These comments also apply to access issues in status review applications.
4.3 Supervised Access
[57] The principle of maximum contact between a parent and a child, subject to the child's best interests, applies to child protection cases. See: Children's Aid Society of Algoma v. S.P., 2011 ONCJ 93; Catholic Children's Aid Society of Toronto v. Z.Y.J., 2017 ONCJ 353.
[58] In C.A.S. v. C.F., 2020 ONSC 3755, Justice Heather McGee discussed supervised access in the child protection context at paragraphs 32 to 34 as follows:
[32] Access is the right of a child. As stated by Justice Blishen in V.S.J. v. L.J.G., "there is a presumption that regular access by a non-custodial parent is in the best interests of children. The right of a child to visit with a non-custodial parent, to know and maintain or form an attachment to a non-custodial parent is a fundamental right and should only be forfeited in the most extreme and unusual circumstances."
[33] A child's right to access with a parent invites a further layer of complexity in a child protection proceeding. Court must engage in a careful balancing of the benefit of a parent's care, the specific risk of harm to the child while in that parent's care, and the measures in place for risk reduction.
[34] Supervised access is a critical tool in that engagement. Supervision provides a safer bridging period during which parental deficits can be assessed and whenever possible: repaired. Supervised access is clearly indicated when parenting judgement is impaired, there is a history of violence and other harmful behaviour directed toward the primary caregiver and/or evidence of abuse or neglect of the child.
[59] Supervised access is not intended to be a long-term arrangement for a child. It is beneficial for children who require gradual reintroduction to a parent, or whose safety requires it until such time as the parent is sufficiently rehabilitated and a child is no longer in danger of physical or emotional harm. See: Najjardizaji v. Mehrjerdi, 2004 ONCJ 374.
[60] In M.A. v. J.D., Justice Robert Spence wrote that the party who seeks to reduce normal access will usually be required to provide a justification for taking such a position. The greater the restriction sought, the more important it becomes to justify that restriction.
4.4 Suspension of In-Person Access During the Pandemic
[61] In CAS v. J.N., 2020 ONSC 2999, Justice Diana Piccoli set out the legal principles that have developed regarding the suspension of in-person contact during the pandemic as follows:
General Legal Principles
[61] It is clear that since COVID-19 the court has found that there is no presumptive authority extended to the Society to suspend all in-person access to parents without formulating some alternative measures. See: DCAS v. Quinn, 2020 ONSC 1761; and Children's Aid Society of Toronto v. T.F., 2020 ONCJ 169, at para. 10.

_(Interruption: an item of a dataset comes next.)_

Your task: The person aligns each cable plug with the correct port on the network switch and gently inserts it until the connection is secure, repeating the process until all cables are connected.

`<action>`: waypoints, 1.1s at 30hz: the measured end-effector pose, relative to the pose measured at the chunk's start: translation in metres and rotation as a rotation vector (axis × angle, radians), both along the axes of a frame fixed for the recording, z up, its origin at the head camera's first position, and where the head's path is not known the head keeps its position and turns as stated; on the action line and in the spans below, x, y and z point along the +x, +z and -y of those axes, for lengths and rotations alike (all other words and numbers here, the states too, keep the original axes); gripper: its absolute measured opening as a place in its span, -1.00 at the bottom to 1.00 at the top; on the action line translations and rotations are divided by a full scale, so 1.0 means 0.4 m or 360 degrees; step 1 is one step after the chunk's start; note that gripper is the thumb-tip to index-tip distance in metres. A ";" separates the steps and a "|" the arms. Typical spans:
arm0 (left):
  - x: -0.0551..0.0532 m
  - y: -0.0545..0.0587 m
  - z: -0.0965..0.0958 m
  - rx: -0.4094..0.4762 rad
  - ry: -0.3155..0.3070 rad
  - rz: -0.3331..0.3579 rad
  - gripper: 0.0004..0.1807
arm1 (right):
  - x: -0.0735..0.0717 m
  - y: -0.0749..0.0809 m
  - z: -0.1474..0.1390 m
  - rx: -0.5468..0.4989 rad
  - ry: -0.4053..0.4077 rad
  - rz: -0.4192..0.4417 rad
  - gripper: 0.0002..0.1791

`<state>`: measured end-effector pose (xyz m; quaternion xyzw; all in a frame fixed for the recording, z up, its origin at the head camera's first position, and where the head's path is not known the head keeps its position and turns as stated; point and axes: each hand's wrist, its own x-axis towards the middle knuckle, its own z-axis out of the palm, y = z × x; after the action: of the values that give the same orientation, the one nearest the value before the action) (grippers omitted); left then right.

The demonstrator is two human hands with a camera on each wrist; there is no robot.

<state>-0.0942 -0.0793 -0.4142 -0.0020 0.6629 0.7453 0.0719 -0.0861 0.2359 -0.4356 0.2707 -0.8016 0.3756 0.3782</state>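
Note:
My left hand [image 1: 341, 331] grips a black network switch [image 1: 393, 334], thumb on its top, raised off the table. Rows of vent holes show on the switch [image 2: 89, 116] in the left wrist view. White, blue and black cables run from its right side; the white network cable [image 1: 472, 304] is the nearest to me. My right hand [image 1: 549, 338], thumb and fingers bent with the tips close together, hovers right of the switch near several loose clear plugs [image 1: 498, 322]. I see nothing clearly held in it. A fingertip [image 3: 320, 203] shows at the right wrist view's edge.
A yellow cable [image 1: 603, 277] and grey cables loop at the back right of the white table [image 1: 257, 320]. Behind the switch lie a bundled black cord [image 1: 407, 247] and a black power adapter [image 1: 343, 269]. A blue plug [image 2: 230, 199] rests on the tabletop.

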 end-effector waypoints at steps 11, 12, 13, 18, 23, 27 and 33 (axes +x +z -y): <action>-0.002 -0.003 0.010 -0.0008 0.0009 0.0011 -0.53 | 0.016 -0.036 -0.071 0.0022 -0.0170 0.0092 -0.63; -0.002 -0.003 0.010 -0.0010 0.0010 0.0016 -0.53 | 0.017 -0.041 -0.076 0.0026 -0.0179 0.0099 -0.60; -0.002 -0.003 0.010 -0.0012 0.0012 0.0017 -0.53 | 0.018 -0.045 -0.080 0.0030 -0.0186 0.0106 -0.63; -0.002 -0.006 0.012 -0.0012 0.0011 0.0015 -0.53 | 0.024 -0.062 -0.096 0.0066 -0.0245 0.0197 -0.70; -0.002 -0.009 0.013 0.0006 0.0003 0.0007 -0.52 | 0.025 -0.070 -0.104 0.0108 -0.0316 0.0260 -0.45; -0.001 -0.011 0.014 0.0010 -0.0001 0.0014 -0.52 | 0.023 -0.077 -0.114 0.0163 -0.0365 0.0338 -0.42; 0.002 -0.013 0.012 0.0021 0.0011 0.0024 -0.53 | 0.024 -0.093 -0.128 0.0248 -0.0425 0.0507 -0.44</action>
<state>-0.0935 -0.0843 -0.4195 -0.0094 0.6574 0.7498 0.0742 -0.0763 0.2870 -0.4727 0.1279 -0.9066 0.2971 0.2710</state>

[62] In Ribeiro v. Wright, 2020 ONSC 1829, Justice Pazaratz set out the following:
a) In most situations there should be a presumption that existing parenting arrangements and schedules should continue, subject to whatever modifications may be necessary to ensure that all COVID-19 precautions are adhered to — including strict social distancing.
b) A blanket policy that children should never leave their primary residence — even to visit their other parent — is inconsistent with a comprehensive analysis of the best interests of the child. In troubling and disorienting times, children need the love, guidance and emotional support of both parents, now more than ever.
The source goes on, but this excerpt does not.